Duchamp in Buenos Aires
“Lors de son séjour en Argentine, à ce moment là, il était très pris par les échecs. Il a réalisé un groupe de pièces assez classique, assez grand et très agréable «dans la main», et un échiquier. Il était très préoccupé par ce travail, mais il a aussi fait d’autres travaux importants, comme À regarder (l’autre côté du verre) d’un oeil, de près, pendant presque une heure, Le Petit Verre, étude en profondeur sur le travail d’optique.”
“Ses idées dans Le Petit Verre sont peut-être après celles du Grand Verre qu’il avait commencé avant mais qu’il n’avait pas terminé à ce moment-là. Il y travaillait encore.
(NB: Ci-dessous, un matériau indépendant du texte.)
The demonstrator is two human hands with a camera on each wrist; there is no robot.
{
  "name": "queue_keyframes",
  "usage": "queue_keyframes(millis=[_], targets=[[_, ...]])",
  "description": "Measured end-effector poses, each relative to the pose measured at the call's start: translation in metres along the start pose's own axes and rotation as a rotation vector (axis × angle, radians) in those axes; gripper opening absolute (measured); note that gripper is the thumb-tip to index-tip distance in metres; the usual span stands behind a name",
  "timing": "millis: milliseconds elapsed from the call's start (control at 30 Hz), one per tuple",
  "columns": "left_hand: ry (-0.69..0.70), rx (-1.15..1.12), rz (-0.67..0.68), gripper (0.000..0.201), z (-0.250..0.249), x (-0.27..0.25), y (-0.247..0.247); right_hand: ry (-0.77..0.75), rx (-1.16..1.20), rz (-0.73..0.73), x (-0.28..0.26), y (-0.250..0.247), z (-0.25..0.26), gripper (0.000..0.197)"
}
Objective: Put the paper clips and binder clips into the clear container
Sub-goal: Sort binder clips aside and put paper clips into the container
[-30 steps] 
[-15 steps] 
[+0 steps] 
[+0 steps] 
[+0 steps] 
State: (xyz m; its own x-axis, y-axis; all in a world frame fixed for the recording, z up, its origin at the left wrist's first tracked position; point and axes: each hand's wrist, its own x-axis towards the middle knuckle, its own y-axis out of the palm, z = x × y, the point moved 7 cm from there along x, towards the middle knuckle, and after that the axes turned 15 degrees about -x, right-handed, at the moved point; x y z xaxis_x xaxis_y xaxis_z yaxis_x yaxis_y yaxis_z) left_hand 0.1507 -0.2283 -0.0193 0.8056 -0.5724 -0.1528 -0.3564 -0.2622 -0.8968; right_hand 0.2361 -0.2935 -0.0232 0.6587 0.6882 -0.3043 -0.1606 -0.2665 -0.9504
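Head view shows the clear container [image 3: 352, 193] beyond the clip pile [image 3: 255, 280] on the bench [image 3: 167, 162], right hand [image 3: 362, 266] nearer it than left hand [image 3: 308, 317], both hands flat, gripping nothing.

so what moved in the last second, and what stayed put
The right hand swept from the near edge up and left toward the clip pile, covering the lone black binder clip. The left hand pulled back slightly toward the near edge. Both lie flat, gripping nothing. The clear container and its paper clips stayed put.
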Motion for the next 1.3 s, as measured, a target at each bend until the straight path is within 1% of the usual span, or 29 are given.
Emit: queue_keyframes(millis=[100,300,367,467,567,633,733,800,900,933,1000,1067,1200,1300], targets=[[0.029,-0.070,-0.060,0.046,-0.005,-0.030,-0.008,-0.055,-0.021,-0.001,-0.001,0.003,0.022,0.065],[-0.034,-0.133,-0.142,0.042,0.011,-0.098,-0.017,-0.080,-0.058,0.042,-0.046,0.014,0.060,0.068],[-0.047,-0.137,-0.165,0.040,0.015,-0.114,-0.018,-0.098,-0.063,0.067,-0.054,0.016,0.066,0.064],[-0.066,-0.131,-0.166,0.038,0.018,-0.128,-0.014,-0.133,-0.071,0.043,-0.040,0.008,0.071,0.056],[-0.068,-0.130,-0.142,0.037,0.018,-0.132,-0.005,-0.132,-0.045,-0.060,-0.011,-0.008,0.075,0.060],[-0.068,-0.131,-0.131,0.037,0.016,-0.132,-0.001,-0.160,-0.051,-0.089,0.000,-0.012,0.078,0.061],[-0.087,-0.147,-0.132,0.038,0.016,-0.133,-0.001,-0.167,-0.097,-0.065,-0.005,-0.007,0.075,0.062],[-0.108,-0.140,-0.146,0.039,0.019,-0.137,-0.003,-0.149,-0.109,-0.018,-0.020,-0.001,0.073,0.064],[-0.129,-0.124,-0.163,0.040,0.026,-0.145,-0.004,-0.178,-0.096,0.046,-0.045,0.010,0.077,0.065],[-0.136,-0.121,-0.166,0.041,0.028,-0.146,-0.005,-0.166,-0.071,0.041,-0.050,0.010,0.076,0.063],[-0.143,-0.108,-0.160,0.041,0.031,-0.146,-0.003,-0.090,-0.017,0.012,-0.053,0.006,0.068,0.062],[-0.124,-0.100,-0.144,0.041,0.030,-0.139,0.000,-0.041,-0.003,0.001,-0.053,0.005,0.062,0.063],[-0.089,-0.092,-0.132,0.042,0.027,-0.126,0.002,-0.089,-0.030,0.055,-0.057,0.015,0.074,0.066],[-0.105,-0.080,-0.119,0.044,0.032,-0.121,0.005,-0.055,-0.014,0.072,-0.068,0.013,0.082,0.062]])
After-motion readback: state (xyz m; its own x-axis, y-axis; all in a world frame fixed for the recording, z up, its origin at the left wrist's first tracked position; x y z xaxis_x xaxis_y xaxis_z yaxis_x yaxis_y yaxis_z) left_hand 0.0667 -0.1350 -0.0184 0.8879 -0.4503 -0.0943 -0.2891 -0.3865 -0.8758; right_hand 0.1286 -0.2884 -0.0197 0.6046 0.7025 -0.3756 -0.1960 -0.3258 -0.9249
Il est allé en Argentine en 1918, l’année de la mort de son grand frère, le sculpteur Raymond Duchamp-Villon.”
The Marcel Duchamp exhibition in Fundación Proa
“C’est une excellente initiative. Je trouve que c’est très intéressant parce qu’on n’a jamais fait une exposition consacrée à Marcel Duchamp à Buenos Aires. Et Marcel n’y est jamais retourné.”